An exact copy of all the data is needed, with every picture left out.

[Opening Stored data section]

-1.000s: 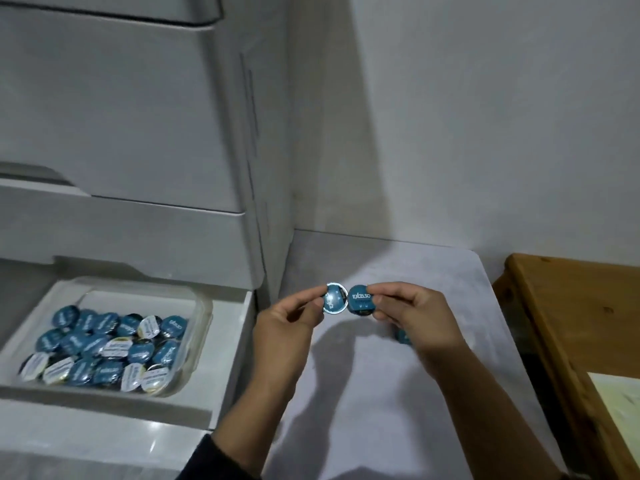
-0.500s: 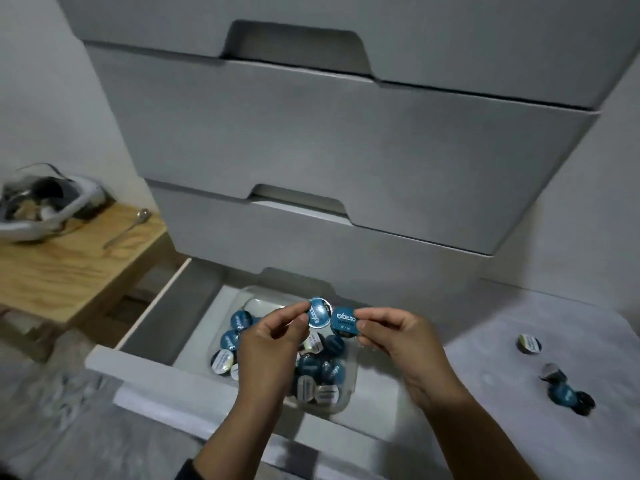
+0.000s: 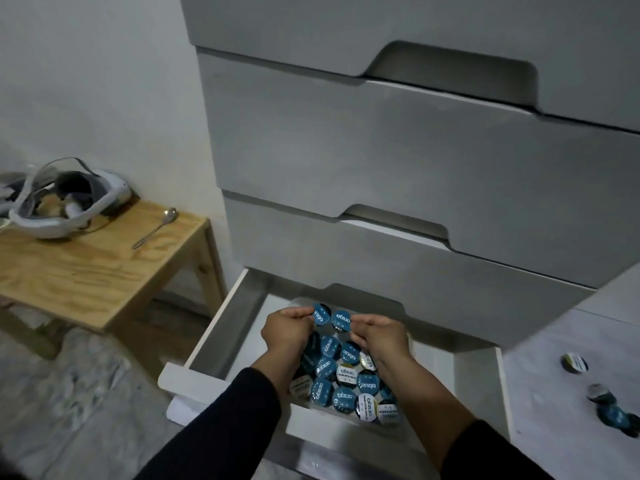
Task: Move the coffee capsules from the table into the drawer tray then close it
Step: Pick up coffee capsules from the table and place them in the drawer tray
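Note:
The bottom drawer (image 3: 221, 327) is pulled out. In it stands a clear tray (image 3: 343, 415) filled with several blue and white coffee capsules (image 3: 344, 379). My left hand (image 3: 287, 332) pinches a blue capsule (image 3: 320, 314) and my right hand (image 3: 384, 336) pinches another blue capsule (image 3: 341, 320). Both are held side by side above the far part of the tray. On the grey table (image 3: 568, 393) at the right lie several more capsules: a white-topped one (image 3: 574, 362), a grey one (image 3: 599, 393) and dark blue ones (image 3: 618, 417).
Closed grey drawers (image 3: 381, 150) stack above the open one. A low wooden table (image 3: 86, 265) at the left holds a white headset (image 3: 65, 202) and a spoon (image 3: 156, 227). The floor at the lower left is covered with a crumpled sheet (image 3: 69, 393).
Both hands carried their capsules from over the table leftward to above the tray, then lowered them closer to the pile. The view swung left toward the drawers.

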Demonstrator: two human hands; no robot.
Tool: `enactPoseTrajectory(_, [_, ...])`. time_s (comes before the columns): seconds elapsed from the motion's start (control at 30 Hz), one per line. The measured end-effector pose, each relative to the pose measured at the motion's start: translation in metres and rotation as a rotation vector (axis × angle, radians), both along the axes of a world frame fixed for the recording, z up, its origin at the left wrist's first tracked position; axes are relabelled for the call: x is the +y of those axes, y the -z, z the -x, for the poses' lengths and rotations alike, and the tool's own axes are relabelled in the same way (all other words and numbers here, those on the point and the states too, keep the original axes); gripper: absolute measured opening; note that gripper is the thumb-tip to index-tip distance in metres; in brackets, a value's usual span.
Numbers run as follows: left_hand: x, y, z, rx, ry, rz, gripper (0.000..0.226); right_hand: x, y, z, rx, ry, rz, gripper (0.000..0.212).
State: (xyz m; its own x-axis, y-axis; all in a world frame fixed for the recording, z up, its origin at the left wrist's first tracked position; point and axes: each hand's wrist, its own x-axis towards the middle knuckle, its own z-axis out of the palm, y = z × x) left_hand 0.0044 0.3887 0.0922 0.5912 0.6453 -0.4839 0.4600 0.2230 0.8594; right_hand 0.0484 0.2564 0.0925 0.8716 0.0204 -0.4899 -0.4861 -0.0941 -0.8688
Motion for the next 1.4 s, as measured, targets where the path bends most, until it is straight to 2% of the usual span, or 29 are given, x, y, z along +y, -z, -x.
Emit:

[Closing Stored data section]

__Completed task__.
-1.000s: 
-0.500s: 
+0.000s: 
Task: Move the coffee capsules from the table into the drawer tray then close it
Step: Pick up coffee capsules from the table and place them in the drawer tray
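Note:
The bottom drawer (image 3: 221, 327) is pulled out. In it stands a clear tray (image 3: 343, 415) filled with several blue and white coffee capsules (image 3: 344, 379). My left hand (image 3: 287, 332) pinches a blue capsule (image 3: 320, 314) and my right hand (image 3: 384, 336) pinches another blue capsule (image 3: 341, 320). Both are held side by side above the far part of the tray. On the grey table (image 3: 568, 393) at the right lie several more capsules: a white-topped one (image 3: 574, 362), a grey one (image 3: 599, 393) and dark blue ones (image 3: 618, 417).
Closed grey drawers (image 3: 381, 150) stack above the open one. A low wooden table (image 3: 86, 265) at the left holds a white headset (image 3: 65, 202) and a spoon (image 3: 156, 227). The floor at the lower left is covered with a crumpled sheet (image 3: 69, 393).
Both hands carried their capsules from over the table leftward to above the tray, then lowered them closer to the pile. The view swung left toward the drawers.
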
Demonstrator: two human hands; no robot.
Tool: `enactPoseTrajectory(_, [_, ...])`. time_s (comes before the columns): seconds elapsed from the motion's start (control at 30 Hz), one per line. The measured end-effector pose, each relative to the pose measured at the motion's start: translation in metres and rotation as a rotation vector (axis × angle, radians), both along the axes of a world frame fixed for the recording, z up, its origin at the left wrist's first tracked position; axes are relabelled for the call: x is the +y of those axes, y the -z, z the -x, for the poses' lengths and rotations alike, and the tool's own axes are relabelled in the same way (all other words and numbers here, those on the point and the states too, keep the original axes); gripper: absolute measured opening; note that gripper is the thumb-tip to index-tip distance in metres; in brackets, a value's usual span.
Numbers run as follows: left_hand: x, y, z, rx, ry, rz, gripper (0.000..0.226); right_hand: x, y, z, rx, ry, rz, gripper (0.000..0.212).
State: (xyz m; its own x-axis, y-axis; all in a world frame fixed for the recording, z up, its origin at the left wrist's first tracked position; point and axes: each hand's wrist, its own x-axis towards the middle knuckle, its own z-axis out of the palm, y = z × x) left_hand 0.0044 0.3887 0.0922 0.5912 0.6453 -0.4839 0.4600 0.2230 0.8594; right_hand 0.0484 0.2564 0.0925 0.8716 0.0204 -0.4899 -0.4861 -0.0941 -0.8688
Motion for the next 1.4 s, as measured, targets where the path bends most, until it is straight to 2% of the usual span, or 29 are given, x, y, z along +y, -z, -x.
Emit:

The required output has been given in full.